Experts have called the project, propelled by the Manitoba government, a “risky investment strategy” that will impose massive debt on Manitoba taxpayers.
According to Flyvbjerg, megaprojects deliver consistently bad results for 10 reasons.
- Due to their complexity and long schedules, megaprojects are inherently risky. Lots can and does go wrong over a decade.
- Planners and managers often don’t have much experience doing mega-projects, and leadership is weak. Newfoundland’s Muskrat Falls Dam, for example, has been plagued with leadership issues. The politicians that push these bad projects often retire and disappear from the scene.
- The planning and management of megaprojects involves “multi-actor processes” and conflicted agencies such as BC Hydro. Regulatory oversight often goes missing.
- Technology and designs are often non-standard, creating a “uniqueness bias” among project promoters. As a result, the promoters of Site C are probably paying little attention to the problems plaguing Muskrat Falls or Keeyask dams.
- Politicians often overcommit to megaprojects at an early stage, “resulting in ‘lock-in’ or ‘capture,’ leaving alternatives analysis weak or absent, and leading to escalated commitment in later stages.” Flyvbjerg adds the megaprojects don’t fail fast: they fail slowly.
- Due to the huge piles of cash involved, proponents underestimate costs and overestimate benefits and embrace “the optimism bias.”
- Over time, the scope and scale of the project often changes.
- Managers underestimate market and technological volatility and behave as if they can control all variables.
- “Statistical evidence shows that such complexity and unplanned events are often unaccounted for, leaving budget and time contingencies for projects inadequate.”
- As a consequence, “misinformation about costs, schedules, benefits, and risks is the norm” on megaprojects.
By underestimating costs and overestimating benefits, promoters falsely create a high benefit-cost ratio.
That leads politicians to two errors.

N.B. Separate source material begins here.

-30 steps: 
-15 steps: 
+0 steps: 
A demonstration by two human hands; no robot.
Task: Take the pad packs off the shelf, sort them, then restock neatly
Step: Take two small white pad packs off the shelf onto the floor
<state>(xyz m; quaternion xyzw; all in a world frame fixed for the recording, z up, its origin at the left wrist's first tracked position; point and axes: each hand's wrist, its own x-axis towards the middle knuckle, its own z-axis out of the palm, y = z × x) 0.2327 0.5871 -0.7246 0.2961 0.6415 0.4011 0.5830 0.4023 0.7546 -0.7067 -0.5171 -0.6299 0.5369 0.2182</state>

They approve projects that are not financially and economically viable. Or they fail to consider smaller projects that might have delivered higher returns and greater social benefits.

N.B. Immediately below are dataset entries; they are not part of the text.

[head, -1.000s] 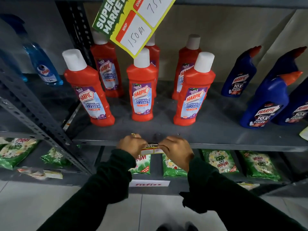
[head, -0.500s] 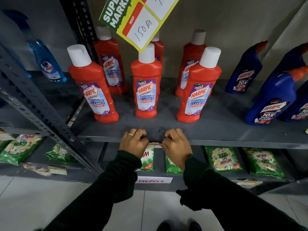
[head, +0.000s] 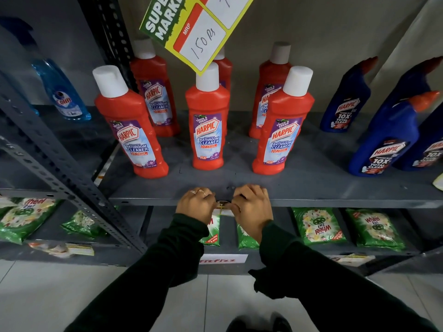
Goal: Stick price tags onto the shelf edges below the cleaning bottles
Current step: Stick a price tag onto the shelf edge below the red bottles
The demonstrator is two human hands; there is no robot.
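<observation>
Several red Harpic bottles [head: 208, 125] with white caps stand on the grey shelf [head: 323, 188]. Below the middle bottle, a small yellow price tag [head: 222, 208] lies against the shelf's front edge [head: 335, 203], mostly hidden by my hands. My left hand [head: 196, 204] and my right hand [head: 251, 209] press on it from either side, fingers curled over the edge. A large yellow-green price card [head: 196, 32] reading "150" hangs above the bottles.
Blue Harpic bottles [head: 386, 140] stand at the right, a blue spray bottle [head: 62, 92] at the left behind a slotted upright [head: 72, 178]. Green detergent packs [head: 318, 226] lie on the lower shelf, whose edge carries a white label [head: 221, 259]. Tiled floor lies below.
My hands have slid up from just below the shelf edge onto it, fingers now curled over the top. The tag shows less between them. The view has shifted slightly.
</observation>
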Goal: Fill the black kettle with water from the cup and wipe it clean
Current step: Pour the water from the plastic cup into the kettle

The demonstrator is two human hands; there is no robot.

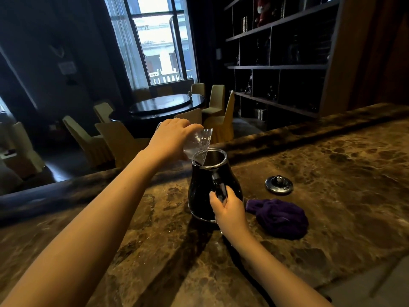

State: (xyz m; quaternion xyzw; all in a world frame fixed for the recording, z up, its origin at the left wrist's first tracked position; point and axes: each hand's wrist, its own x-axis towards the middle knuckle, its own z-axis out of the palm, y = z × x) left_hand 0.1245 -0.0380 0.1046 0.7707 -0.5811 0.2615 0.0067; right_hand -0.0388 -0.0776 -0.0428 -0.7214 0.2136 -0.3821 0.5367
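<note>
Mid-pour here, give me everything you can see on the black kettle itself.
The black kettle is glossy, pear-shaped, with a metal-looking rim around its open mouth and a silvery band at the base. It stands upright on the marble counter, lid off. The right hand grips its handle; the clear cup, tipped by the left hand, rests at its rim.

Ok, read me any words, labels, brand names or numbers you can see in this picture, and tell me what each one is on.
No text is readable anywhere in this view.
Black kettle: no brand or marking shows.
Kettle lid: no lettering shows.
Clear plastic cup: plain.
Purple cloth: no tag visible.
Pale sign on the dark wall: too small and blurred to read.
Items on the bookshelf: too dark to read.
</note>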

Both cases, writes Flyvbjerg, result in “the misallocation of resources and, for public projects, waste of taxpayers’ money.”
The evidence, he adds, shows that governments need to “go slow” in planning and assessing megaprojects and move quickly later in the process.
But politicians often do the opposite, exemplified by former premier Christy Clark’s attempt to push Site C beyond “the point of no return” as quickly possible.
The results of pushing megaprojects instead of critically assessing their value and need are predictable, warns Flyvbjerg:
When “front-end planning is rushed and deficient, bad projects are not stopped, implementation phases and delays are long, costs soar, and benefits and revenue realization recedes into the future and diminishes.”
In recent years, a firestorm of market and civil resistance has challenged megaprojects, resulting in scores of cancellations.
Flyvberg believes the conventional way of managing megaprojects has reached a “tension point” and that reforms are now emerging.
The UK Treasury, for example, “now requires that all ministries develop and implement procedures for megaprojects that will curb so-called ‘optimism bias.’”
In the Netherlands, a parliamentary committee on infrastructure projects recently held public hearings to identify ways to limit misinformation on large infrastructure projects pitched to politicians, the public and media.
But Canada, where three questionable megadams are now over budget and behind schedule, does not appear to be a leader in reforming the way government approaches these costly developments.